Django Optimization: Or how we avoided memory mishaps
(Cross-posted from my blog on Medium)
Working in a tech startup is akin to fighting a series of fires that crop up every now and then (faster, if you're iterating at breakneck speeds). Each time you douse a fire enough to maintain some calm over the next few months, but you know in the back of your mind that this isn't over. Thus it becomes important to pick your battles.
The Problem at Hand
First, some context - we have this Celery task that runs every night and performs some time-consuming but important computations that preserves the "freshness" of a certain table in the database. It is one of the critical parts of our codebase, and it is essential that this task should complete successfully everyday. It's given us trouble before, due to the relatively large amounts of data that it churns, and has seen more than one optimization applied to it. The task stopped executing fully recently, and I found segfault messages when investigating production logs for a different issue.
Consider an ultra simplified version of the task code as follows -:
books = Book.objects.filter(some_field=some_condition)
authors = Author.objects.filter(some_other_field=some_condition)
results = {}
for x in authors:
for y in books:
# Insert computations here
results[(x, y)] = True # Not that simple, but still
return results
books
and authors
are both Django querysets, although not representative of our actual models. The latter had 2012 objects and the former about 17k objects at the time of writing. Since this task's inception, this double for loop has served us well. Then we hit the first memory snags last year, and the recent segfaults. I decided to strip the code down to bare essentials, similar to the kind I've shown above, and run a few tests using the htop command. Here's a gif of the same when I was investigating the problem on our staging machine, which has 4 gigs of RAM, as opposed to 10 gigs on production (according to the simplified code) - :
Memory usage rises pretty fast, and before we know it, we hit the 4gig limit on the machine. If I was to measure in terms of space complexity, this would be O(MN), where M and N are both (approximately?) linear functions which track the growth of both querysets over time.

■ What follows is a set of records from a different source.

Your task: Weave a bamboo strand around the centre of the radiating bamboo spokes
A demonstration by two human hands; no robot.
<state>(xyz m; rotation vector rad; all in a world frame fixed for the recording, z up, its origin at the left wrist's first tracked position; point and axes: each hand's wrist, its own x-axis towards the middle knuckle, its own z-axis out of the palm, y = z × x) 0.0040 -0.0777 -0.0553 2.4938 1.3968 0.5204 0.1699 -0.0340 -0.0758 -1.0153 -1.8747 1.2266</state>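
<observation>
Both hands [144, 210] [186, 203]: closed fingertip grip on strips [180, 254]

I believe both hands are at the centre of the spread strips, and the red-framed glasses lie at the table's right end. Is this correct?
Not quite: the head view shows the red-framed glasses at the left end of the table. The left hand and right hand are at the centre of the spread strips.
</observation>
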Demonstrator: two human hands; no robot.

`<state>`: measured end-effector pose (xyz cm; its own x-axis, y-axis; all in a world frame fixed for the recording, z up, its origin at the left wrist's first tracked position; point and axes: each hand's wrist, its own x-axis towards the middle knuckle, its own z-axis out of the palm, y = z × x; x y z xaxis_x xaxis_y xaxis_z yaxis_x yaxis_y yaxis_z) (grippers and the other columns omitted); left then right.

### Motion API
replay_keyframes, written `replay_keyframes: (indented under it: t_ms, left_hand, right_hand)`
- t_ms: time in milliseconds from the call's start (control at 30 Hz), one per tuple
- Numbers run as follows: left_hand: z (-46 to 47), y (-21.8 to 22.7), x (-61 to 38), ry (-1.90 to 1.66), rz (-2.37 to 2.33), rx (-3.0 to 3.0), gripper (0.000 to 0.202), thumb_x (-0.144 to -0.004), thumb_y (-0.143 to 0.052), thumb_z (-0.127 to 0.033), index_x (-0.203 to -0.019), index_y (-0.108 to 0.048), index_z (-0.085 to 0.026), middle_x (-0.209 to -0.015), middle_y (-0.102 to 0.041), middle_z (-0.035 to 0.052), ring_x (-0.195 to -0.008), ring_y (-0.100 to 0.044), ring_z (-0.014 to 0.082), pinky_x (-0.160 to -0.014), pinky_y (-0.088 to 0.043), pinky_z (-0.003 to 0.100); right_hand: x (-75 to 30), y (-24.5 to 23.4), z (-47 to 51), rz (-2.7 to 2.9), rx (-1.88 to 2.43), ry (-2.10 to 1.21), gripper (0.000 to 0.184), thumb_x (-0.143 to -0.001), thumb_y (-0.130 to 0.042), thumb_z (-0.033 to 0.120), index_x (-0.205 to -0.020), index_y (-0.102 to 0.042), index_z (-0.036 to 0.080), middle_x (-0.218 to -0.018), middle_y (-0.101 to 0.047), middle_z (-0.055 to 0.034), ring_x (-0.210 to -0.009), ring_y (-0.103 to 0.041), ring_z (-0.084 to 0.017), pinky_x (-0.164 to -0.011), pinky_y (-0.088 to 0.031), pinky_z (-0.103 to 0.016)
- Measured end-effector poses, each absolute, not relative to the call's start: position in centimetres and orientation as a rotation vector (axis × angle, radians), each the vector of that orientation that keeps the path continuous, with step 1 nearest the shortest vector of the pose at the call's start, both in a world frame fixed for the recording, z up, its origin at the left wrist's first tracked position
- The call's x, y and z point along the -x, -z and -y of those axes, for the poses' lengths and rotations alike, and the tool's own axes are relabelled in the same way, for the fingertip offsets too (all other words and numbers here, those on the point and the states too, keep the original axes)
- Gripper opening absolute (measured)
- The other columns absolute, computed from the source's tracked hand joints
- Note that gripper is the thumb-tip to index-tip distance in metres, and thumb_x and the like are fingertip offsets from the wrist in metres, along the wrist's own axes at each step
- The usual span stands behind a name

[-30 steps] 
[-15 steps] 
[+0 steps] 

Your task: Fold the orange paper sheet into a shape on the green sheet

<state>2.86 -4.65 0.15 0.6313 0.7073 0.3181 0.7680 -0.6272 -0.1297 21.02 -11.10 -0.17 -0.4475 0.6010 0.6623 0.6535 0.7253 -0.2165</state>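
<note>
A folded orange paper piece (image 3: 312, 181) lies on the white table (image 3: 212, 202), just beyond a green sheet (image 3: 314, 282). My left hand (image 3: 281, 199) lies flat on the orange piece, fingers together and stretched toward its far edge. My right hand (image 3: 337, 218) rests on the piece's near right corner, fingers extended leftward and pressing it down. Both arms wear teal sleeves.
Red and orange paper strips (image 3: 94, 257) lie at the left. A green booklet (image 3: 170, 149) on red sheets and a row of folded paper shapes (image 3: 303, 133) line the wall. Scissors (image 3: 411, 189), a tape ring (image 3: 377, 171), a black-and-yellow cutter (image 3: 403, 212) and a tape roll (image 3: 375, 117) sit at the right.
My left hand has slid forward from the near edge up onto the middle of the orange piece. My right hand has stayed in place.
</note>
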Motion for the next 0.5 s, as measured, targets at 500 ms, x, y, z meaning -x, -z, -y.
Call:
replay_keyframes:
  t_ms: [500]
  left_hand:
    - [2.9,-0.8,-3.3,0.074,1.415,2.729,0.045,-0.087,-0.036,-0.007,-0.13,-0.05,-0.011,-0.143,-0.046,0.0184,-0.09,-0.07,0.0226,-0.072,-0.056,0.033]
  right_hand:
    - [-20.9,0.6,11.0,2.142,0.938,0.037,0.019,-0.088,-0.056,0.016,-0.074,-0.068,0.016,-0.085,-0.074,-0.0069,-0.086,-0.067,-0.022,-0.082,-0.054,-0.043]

M is clearly slower than N.
Batching the Queryset
I then re-applied the first optimization that had been applied a year ago - that of the use of batched querysets. There are two main places¹ where memory is consumed in our script, the first being the python database connector (in this case, the Python MySQL DB connector), which performs the task of fetching the results, and the second being the queryset cache. Queryset batching pertains to optimizing the first place.
Here's code with batching applied to the second queryset - :
def batch_qs(qs, batch_size=1000):
"""
Returns a (start, end, total, queryset) tuple for each batch in the given
queryset. Useful when memory is an issue. Picked from djangosnippets.
"""
if isinstance(qs, QuerySet):
total = qs.count()
else:
total = len(qs)
for start in range(0, total, batch_size):
end = min(start + batch_size, total)
yield (start, end, total, qs[start:end])
books = Book.objects.filter(some_field=some_condition)
authors = Author.objects.filter(some_other_field=some_condition)
results = {}
for x in authors:
for _, _, _, qs in batch_qs(books, batch_size=1000):
for y in qs:
# Insert computations here
results[(x, y)] = True # Not that simple, but still
return results
We execute the task once again, and take a look at htop.
Hmm. The rate at which memory usage grows is slower than last time, but it inevitably hits the limit and segfaults. This makes sense, because queryset batching does not reduce the number of results that are fetched from the database. It only endeavours to keep as little as specified in memory at a time, by configuring the batch size. This leads us to our current predicament, and the second place to optimize.
The Nature of Querysets
Django querysets are said to be lazily loaded and cached¹ ². Lazy loading means that until you perform certain actions on the queryset, such as iterating over it, the corresponding DB query won't be made. Caching means that if you re-use the same queryset, multiple DB queries won't be made.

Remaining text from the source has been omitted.